Junge Künstler wie Lang Lang, Yuja Wang oder Kathia Buniatishvili, die in Verbier auftraten, hatten immer wieder mal kurze Zeit später einen wichtigen Plattenvertrag. Wie geht das?
Ich kenne alle Plattenproduzenten, locke sie geradezu nach Verbier. Hier hörten sie Yuja Wang, und alle wollten die Chinesin unter Vertrag haben. Noch in Verbier wurde der Vertrag mit der Deutschen Grammophon unterzeichnet. Das ist Verbier! Hier erlebt man eine Schar von Talenten, deswegen kommen, böse gesagt, die «Einkäufer». Es ist spannend, diese Talente zu suchen: Ich erhalte Informationen aus New York und London und weiss, wer auf dem Markt ist.
… oder auf den Markt sollte!
Na gut.

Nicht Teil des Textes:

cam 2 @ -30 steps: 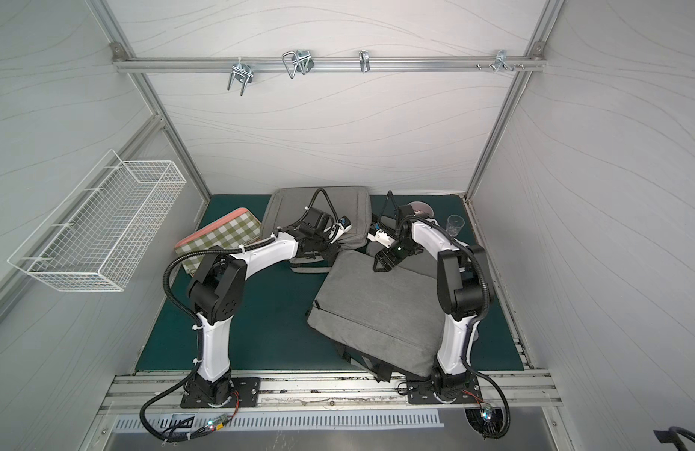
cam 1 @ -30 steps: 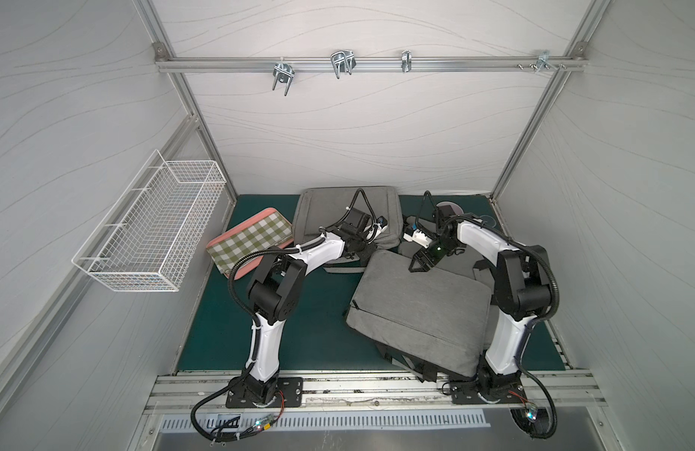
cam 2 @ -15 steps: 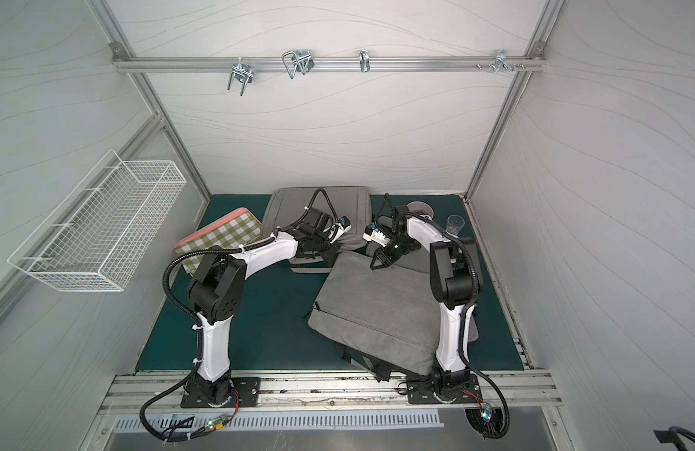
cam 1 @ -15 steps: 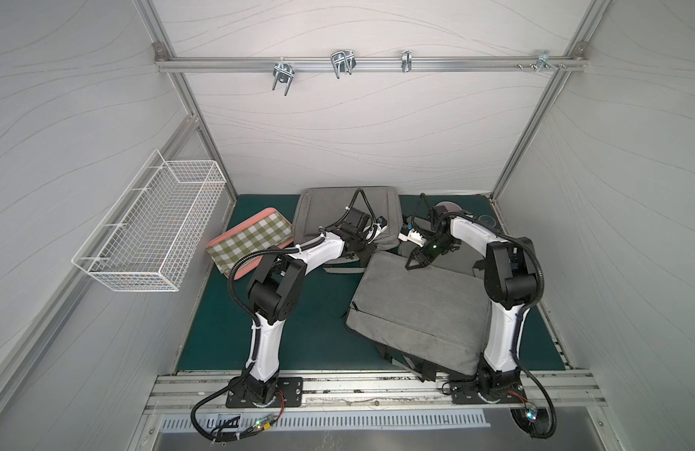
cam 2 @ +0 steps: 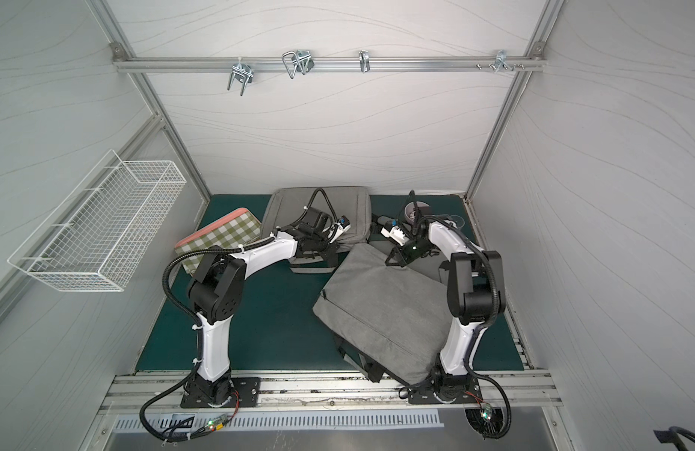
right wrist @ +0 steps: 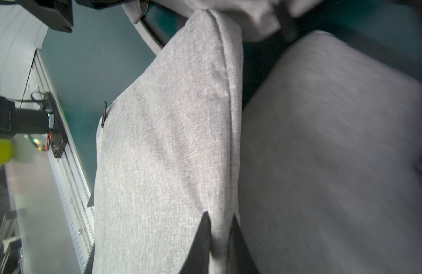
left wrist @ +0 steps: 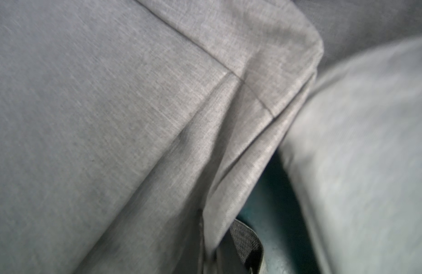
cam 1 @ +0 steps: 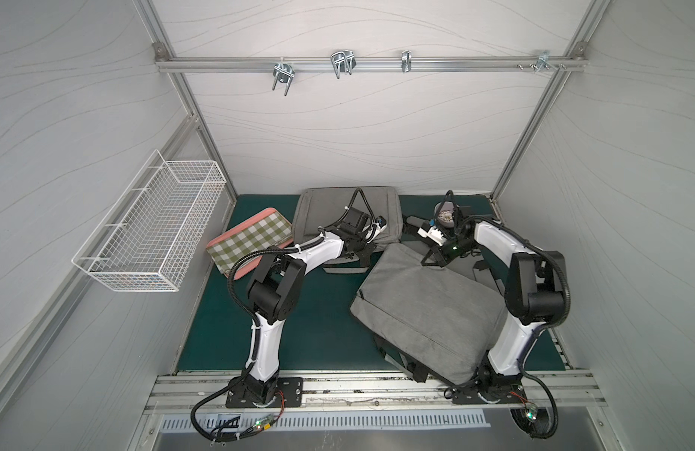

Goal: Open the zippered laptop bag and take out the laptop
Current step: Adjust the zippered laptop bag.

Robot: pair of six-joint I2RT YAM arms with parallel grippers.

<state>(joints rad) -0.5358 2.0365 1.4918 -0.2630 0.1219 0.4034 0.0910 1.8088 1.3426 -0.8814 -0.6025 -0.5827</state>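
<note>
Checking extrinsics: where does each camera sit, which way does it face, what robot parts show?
Top views: overhead at the front, looking down on mat; left arm, right arm whole.
Left wrist: on left arm, close on grey fabric; nothing of the robot shows.
Right wrist: on right arm, along near bag toward front rail; right gripper pinches its edge.
Shared: top views and right wrist show near bag, rail.
</note>
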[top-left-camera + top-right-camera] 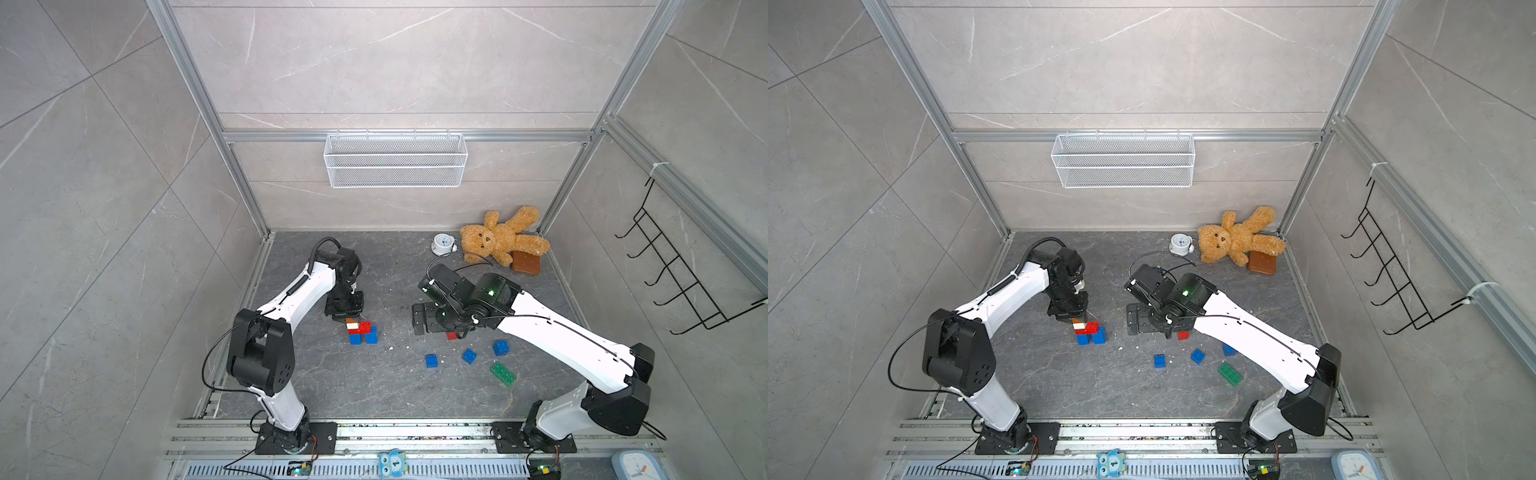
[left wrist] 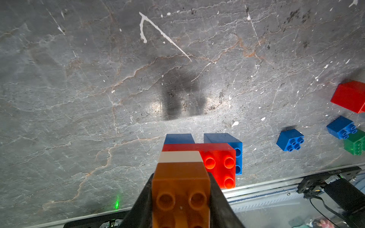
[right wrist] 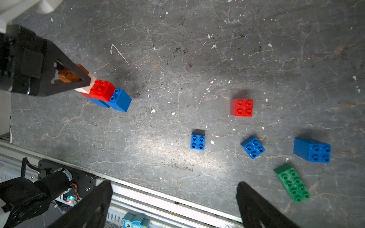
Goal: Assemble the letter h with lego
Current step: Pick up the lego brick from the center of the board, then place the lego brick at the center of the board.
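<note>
My left gripper (image 2: 180, 175) is shut on a brown lego brick (image 2: 180, 189) that tops a small stack. Under it come a white brick (image 2: 180, 157), a red brick (image 2: 219, 163) and two blue bricks (image 1: 355, 339) on the floor. To the right, my right gripper (image 3: 174, 184) hovers open and holds nothing. Below it lie a loose red brick (image 3: 241, 107), three blue bricks (image 3: 197, 141) (image 3: 252, 147) (image 3: 312, 150) and a long green brick (image 3: 292, 182). In both top views the right arm partly covers the loose red brick (image 1: 452, 336).
A teddy bear (image 1: 503, 241), a white alarm clock (image 1: 444, 243) and a smooth brown block (image 1: 525, 262) lie at the back right corner. A wire basket (image 1: 395, 160) hangs on the back wall. A metal rail (image 1: 374, 432) runs along the front edge.
</note>
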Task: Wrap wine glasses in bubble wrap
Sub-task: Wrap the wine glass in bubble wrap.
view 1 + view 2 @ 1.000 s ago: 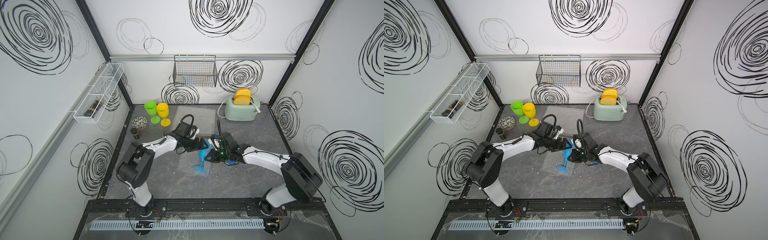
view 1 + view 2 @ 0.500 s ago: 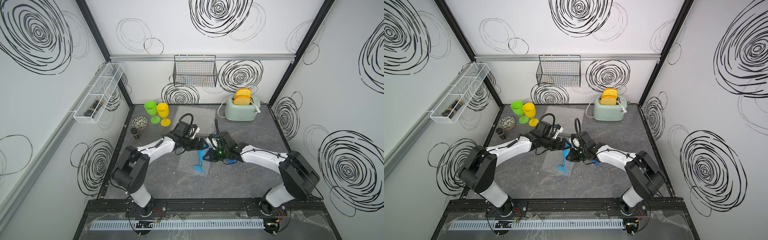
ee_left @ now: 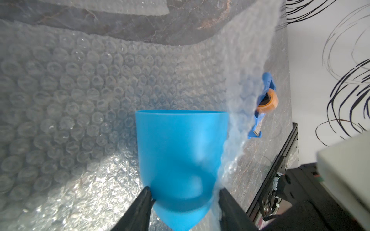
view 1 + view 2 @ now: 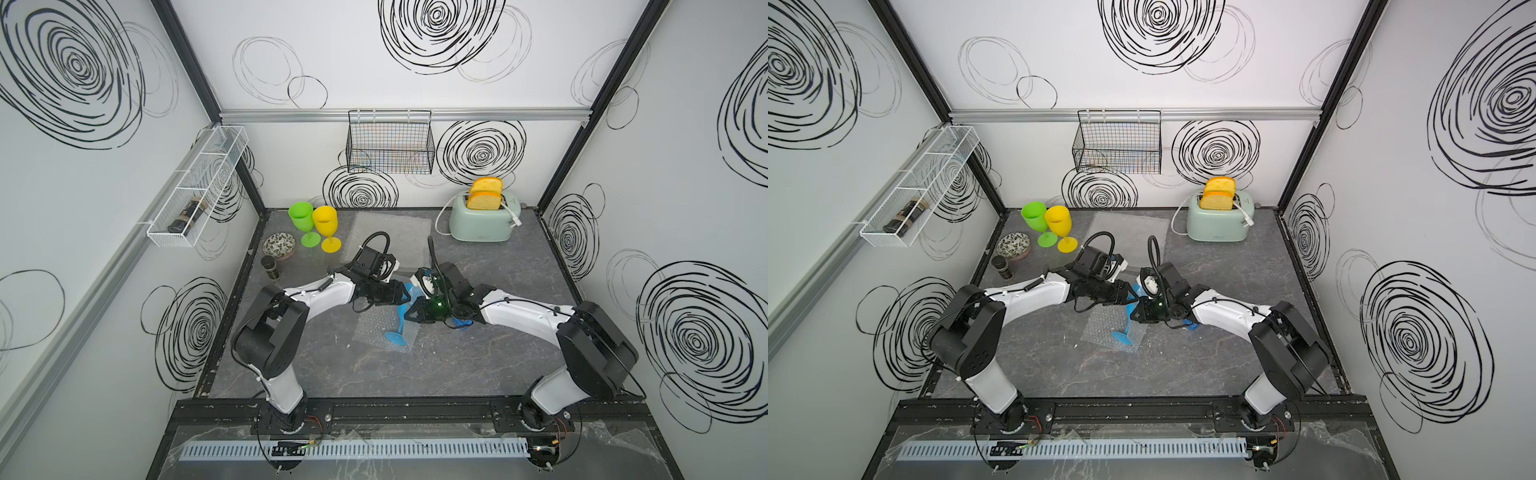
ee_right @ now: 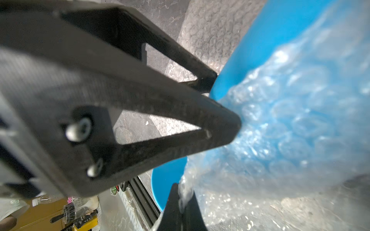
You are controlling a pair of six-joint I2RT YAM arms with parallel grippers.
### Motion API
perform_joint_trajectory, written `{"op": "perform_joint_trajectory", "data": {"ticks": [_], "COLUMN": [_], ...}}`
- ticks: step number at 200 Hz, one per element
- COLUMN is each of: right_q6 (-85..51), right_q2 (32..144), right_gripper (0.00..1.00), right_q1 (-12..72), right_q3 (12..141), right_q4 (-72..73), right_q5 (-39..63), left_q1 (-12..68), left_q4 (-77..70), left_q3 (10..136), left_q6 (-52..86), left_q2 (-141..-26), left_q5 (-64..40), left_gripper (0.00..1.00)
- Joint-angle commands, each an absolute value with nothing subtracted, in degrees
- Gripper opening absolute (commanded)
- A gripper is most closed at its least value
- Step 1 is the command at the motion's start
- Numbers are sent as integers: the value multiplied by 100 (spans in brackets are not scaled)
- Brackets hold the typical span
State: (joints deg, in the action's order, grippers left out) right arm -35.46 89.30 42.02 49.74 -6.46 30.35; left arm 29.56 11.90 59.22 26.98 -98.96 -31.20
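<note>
Rolling the film round the bowl looks to be the step in hand: steady the blue goblet [image 3: 180,152] by its bowl, draw the lifted flap of bubble wrap [image 3: 80,90] taut across the bowl, and avoid dragging the foot off the sheet. The goblet leans at mid-table between the two arms, with its foot on the sheet toward the near edge and its bowl raised toward the far side. The left gripper [image 4: 405,292] is partly closed and grasps the bowl low down, near the stem. One finger bears on bare plastic; the other presses a fold of film against the bowl. The right gripper [image 5: 183,198] is clenched on the film's edge just right of the bowl. Keep that pinch firm, since thin film is likely to slip. The green goblet [image 4: 301,216] and yellow goblet [image 4: 325,220] stand unwrapped at far left, with a second sheet [image 4: 390,228] lying flat beside them.
</note>
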Motion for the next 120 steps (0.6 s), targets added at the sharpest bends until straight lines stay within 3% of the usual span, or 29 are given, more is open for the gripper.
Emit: {"op": "perform_joint_trajectory", "data": {"ticks": [1, 56, 89, 120], "right_q6": [-3436, -3373, -3519, -3697], "right_q2": [8867, 8281, 7807, 8092], "right_gripper": [8, 33, 53, 68], "right_q1": [4220, 3939, 3217, 2773], "right_q3": [5115, 5075, 4796, 4766], "right_q4": [-830, -1249, -1355, -1086], "right_q5": [3049, 3136, 3112, 3051], "left_q1": [3014, 3033, 3050, 3085], "left_q4": [1186, 1262, 1222, 1213], "left_q3": [5933, 5894, 5871, 5853], "left_q6": [2570, 2479, 2479, 2487], "left_q2": [-10010, -10090, -10055, -10050], "left_q5": [-3011, -2787, -2852, -2911], "left_gripper": [54, 49, 47, 46]}}
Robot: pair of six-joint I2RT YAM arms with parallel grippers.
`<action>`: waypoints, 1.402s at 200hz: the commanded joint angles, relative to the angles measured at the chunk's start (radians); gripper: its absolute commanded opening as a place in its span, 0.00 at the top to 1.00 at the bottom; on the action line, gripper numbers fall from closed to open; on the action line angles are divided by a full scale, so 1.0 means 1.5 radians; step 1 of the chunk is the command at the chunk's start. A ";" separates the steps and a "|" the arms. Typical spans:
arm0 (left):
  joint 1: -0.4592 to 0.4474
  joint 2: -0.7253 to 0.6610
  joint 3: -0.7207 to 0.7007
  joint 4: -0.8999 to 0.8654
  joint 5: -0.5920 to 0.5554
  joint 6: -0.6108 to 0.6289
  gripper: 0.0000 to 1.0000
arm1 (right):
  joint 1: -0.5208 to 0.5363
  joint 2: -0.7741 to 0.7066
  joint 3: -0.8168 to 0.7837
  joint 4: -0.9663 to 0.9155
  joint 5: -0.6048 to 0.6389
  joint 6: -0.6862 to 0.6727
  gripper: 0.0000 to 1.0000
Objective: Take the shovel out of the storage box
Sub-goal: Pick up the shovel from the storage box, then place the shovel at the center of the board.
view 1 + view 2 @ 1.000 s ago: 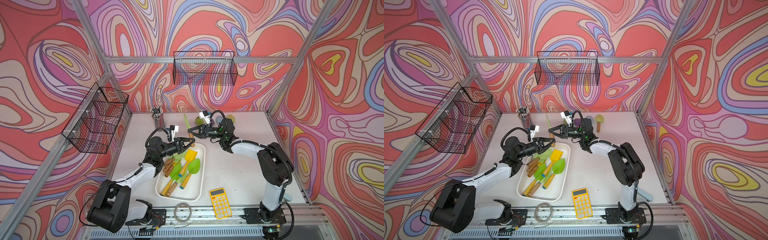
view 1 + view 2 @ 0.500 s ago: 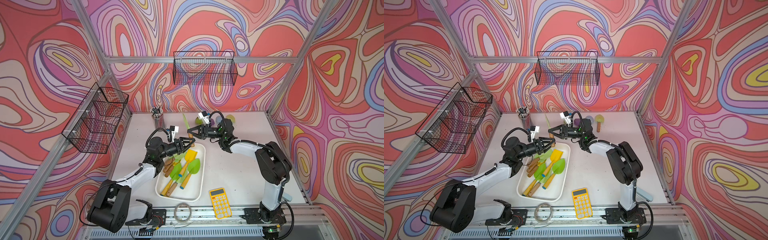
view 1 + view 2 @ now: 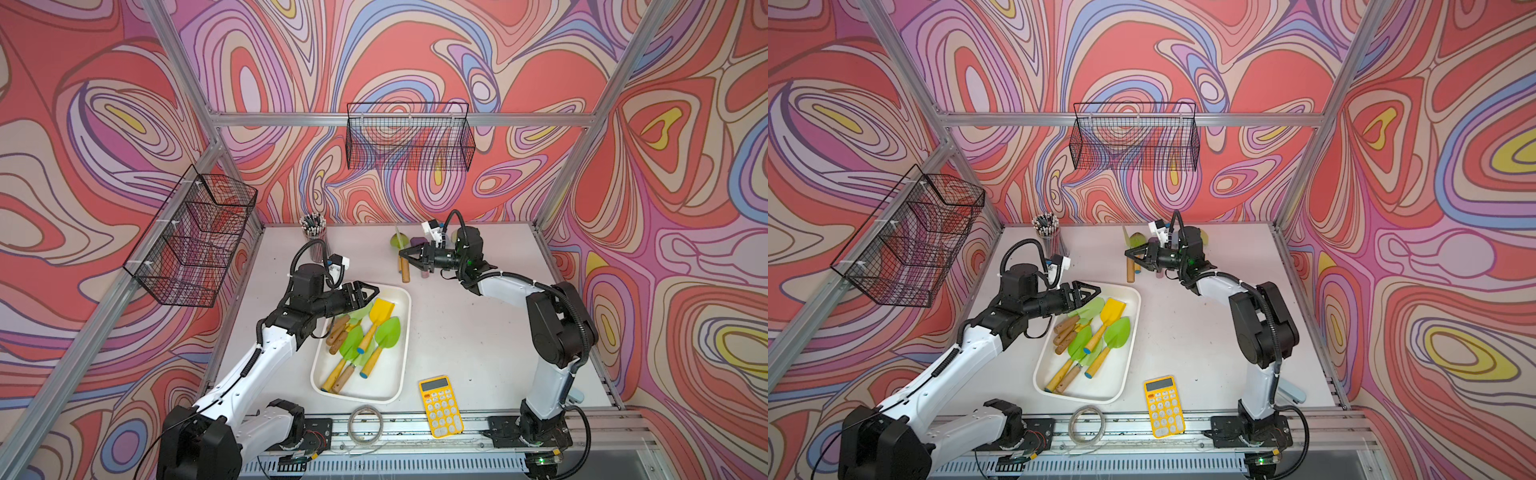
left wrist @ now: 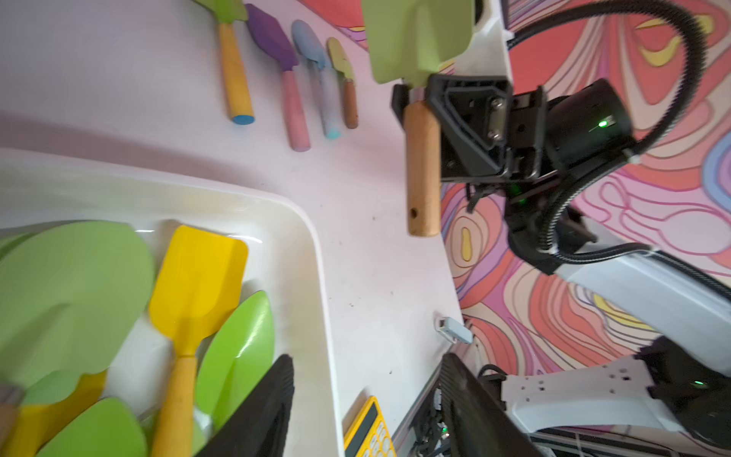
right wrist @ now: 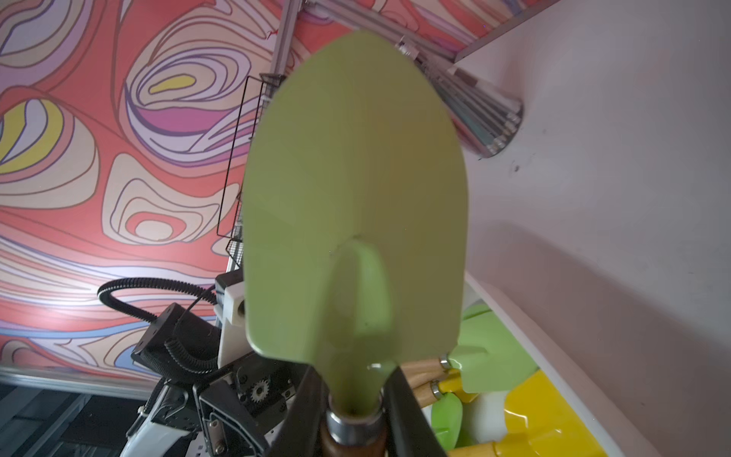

Aber ich habe einige Leute, denen ich vertraue, denen ich Geschmack zutraue. Es war immer meine Passion, Talente zu erkennen: «Du, und nicht du!» Nächste Woche fahre ich nach St. Petersburg zum Tschaikowski-Wettbewerb, da sitze ich zwei Wochen in der Jury. Ich bin auch Präsident des Clara-Haskil-Wettbewerbs. Letzte Woche haben wir 97 Pianisten zugehört, 25 davon ausgesucht. Ich versuche, mein Ohr weiterhin zu trainieren. Das Spezielle zu identifizieren, macht mir unheimlich Spass.